=== YOUR TASK ===
Lines to restate from the data below: from the one containing "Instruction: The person" to the one containing "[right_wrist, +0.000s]", both included. Give them again exactly, and only them.

=== SUPPLIED DATA ===
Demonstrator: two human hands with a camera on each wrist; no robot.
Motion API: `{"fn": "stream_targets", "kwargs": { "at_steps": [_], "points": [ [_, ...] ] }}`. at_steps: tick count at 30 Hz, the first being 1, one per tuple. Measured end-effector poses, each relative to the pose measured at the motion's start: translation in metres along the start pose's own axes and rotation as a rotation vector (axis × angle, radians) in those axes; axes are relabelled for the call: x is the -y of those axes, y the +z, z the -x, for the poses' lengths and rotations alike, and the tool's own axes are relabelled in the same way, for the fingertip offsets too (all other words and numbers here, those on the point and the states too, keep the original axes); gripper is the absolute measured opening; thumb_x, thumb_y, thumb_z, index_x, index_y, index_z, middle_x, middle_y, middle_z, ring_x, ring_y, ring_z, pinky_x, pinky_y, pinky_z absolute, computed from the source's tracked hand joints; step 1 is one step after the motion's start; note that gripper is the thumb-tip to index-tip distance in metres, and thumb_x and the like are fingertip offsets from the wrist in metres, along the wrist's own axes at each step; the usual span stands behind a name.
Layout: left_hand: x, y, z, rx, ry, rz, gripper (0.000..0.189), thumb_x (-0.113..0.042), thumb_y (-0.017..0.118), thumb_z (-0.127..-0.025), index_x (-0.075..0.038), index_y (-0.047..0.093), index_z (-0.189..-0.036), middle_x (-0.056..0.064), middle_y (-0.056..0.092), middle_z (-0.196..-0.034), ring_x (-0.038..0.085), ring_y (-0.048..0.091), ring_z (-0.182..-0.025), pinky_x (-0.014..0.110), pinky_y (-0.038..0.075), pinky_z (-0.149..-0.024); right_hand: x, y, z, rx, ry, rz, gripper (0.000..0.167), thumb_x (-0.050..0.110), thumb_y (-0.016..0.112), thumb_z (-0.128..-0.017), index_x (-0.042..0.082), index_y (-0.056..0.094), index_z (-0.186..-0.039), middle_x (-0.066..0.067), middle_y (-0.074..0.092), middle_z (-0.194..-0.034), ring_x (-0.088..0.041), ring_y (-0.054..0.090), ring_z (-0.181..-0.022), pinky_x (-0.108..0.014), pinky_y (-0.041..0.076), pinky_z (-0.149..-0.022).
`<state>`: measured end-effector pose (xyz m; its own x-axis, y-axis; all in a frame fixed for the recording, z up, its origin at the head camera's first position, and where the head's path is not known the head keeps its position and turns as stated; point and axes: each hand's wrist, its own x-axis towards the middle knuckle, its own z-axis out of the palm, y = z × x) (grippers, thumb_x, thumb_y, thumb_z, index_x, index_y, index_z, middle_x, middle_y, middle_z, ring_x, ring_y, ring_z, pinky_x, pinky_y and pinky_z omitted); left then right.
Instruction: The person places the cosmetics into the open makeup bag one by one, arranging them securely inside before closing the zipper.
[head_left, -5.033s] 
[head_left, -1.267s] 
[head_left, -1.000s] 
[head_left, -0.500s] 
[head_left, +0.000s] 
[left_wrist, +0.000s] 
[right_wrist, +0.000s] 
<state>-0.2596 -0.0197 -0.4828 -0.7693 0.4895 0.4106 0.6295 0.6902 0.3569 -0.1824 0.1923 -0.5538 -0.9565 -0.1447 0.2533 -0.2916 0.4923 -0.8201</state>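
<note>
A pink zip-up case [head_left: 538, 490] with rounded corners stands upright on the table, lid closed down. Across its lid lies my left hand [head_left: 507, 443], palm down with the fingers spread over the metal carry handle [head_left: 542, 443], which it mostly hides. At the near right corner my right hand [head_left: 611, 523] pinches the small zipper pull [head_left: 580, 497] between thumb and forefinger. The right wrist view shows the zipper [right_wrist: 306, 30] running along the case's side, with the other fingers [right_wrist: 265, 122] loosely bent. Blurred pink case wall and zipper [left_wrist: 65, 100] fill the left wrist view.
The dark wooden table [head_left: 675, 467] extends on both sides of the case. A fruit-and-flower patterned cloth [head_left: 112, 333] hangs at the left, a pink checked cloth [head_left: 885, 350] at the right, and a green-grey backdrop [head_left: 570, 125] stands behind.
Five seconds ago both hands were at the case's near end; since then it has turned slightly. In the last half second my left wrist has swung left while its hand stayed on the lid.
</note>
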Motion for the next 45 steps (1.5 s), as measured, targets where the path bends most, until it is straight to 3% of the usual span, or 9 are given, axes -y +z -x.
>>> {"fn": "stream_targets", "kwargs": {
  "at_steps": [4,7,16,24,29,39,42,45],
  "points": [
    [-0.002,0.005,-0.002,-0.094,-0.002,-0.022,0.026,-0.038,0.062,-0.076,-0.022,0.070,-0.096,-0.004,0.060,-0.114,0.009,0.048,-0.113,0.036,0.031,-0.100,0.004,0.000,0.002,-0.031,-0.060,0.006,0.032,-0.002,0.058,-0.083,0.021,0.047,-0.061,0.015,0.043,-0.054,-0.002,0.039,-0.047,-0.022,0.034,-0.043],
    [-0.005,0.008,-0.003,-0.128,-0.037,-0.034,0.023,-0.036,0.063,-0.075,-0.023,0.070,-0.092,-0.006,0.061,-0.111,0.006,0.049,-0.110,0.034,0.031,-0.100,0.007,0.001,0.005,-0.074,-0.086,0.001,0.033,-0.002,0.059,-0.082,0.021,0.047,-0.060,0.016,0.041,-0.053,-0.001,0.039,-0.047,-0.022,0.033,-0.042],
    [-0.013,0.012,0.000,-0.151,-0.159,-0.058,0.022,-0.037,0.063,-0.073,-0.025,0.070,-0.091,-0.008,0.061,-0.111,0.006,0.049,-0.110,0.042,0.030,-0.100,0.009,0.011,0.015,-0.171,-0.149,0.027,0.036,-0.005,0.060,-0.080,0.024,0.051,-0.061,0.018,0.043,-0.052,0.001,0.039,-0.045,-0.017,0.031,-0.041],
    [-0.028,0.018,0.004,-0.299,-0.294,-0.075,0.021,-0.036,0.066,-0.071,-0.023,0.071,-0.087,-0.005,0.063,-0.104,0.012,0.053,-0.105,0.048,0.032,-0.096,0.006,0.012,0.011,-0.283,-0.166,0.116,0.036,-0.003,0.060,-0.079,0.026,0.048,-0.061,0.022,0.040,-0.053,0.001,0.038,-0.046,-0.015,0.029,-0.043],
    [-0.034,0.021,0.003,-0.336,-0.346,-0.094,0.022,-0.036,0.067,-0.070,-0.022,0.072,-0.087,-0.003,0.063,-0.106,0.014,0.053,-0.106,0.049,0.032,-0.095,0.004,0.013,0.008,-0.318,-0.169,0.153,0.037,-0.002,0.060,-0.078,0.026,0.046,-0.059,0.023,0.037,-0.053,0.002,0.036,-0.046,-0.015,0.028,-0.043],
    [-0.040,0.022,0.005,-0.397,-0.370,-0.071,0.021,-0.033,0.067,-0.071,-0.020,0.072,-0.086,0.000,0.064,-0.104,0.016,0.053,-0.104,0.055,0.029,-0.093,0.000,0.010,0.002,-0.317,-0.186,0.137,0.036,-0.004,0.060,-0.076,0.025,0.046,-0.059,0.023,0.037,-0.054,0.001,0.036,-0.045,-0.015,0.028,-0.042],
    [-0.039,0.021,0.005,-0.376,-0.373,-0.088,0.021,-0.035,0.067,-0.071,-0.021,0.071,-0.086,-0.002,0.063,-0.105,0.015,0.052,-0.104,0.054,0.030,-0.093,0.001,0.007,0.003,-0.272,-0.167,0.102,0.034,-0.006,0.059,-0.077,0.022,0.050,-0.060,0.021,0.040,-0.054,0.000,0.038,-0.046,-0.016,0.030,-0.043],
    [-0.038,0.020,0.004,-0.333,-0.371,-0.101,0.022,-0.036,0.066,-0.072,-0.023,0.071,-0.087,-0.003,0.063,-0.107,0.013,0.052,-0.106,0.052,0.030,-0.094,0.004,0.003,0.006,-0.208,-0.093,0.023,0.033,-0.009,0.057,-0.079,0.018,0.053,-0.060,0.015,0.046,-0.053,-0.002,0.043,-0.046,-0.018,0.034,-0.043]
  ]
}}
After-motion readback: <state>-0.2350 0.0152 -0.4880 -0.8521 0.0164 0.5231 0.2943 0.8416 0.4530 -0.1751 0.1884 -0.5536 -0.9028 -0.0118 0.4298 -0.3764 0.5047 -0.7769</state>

=== EXPECTED OUTPUT ===
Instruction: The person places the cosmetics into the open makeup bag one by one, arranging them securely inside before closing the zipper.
[head_left, -5.033s] 
[head_left, -1.267s] 
[head_left, -1.000s] 
[head_left, -0.500s] 
[head_left, +0.000s] 
[left_wrist, +0.000s] 
[right_wrist, +0.000s] 

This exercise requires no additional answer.